The word bankruptcy means broken bank.
Bankruptcy is when a business or an individual cannot recover from outstanding debt. In most cases bankruptcy is imposed by a court order, often initiated by the debtor. Then a legal procedure is then followed for liquidating a business or property owned by an individual which cannot fully pay its debts out of its current assets.
A trustee is appointed to liquidate sell the company’s assets. And the money is used to pay off the debt, which may include debts to creditors and investors.
Bankruptcy is termed differently in some countries in the United States; bankruptcy is applied more broadly to formal insolvency proceedings. In the United Kingdom, bankruptcy is limited to individuals. While other forms of insolvency proceedings such as liquidation and administration are applied to companies.

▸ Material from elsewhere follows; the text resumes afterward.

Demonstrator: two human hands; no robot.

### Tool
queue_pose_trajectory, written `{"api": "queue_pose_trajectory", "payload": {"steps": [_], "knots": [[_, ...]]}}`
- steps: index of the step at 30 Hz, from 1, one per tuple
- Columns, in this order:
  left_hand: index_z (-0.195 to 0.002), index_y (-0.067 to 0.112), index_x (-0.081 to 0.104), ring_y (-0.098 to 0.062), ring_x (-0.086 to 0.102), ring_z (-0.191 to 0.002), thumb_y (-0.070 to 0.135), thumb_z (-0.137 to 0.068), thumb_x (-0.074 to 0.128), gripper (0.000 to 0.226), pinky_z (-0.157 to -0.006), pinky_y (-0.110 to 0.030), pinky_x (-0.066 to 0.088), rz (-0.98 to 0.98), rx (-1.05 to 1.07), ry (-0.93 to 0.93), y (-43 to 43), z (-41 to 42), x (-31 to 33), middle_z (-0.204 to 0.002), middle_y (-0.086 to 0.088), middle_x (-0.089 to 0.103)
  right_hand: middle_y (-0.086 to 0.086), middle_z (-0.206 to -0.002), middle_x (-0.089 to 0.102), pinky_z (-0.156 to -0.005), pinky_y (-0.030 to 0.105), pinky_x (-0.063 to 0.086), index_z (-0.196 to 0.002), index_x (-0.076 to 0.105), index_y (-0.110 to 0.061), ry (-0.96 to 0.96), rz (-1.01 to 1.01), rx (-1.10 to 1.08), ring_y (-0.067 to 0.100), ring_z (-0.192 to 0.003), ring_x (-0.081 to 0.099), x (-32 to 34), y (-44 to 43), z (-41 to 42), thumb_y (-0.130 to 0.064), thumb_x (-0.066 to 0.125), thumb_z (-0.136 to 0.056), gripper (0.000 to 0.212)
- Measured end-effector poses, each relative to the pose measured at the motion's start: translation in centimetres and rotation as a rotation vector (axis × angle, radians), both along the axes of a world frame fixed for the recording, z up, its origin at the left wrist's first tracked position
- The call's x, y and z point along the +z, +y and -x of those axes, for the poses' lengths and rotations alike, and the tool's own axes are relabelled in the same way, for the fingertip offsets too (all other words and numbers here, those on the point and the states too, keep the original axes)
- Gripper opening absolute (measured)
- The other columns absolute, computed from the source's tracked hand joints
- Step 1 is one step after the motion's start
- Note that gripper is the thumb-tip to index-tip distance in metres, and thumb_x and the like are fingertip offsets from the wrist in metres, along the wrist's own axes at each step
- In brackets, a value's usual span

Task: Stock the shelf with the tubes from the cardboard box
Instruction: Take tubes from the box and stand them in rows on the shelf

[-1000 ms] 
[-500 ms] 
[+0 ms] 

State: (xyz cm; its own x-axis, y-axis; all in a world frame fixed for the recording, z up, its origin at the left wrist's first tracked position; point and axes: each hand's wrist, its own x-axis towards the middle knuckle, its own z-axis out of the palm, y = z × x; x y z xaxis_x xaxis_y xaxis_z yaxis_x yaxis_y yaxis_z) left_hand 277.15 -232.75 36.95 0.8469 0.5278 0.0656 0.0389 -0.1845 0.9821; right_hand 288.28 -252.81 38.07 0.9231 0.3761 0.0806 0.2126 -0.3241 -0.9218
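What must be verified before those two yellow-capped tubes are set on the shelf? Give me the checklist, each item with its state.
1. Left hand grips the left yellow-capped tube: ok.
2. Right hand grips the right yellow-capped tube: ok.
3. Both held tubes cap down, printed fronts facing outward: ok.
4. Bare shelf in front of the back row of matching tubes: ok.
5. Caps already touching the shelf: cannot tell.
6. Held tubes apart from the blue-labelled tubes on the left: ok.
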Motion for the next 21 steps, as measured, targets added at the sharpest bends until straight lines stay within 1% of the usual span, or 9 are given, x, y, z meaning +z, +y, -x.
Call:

In France, the cognate French word banqueroute is used solely for cases of fraudulent bankruptcy, whereas the term faillite (cognate of “failure”) is used for bankruptcy in accordance with the law.
In South Africa bankruptcy is considered if you’re insolvent and creditors have either threatened or already started to institute legal proceedings against you in order to attach your assets to have it sold on a sheriff’s auction. Assets usually fetch very poor prices on these auctions, due to the fact that there’s no reserve price and the auctions are poorly advertised.
Once thought of as something that happened only to businesses, bankruptcy is an option that has become increasingly popular for individuals. More and more people are using bankruptcy as a way of eliminating unmanageable debt, which is why the number of individuals filing for bankruptcy has grown worldwide considerably in the last few years.
The main purpose of bankruptcy is to give an honest debtor a fresh start in life by relieving them of their debts, subject to certain terms and conditions. If a debtor becomes insolvent, they might consider filing for bankruptcy as a debt solution.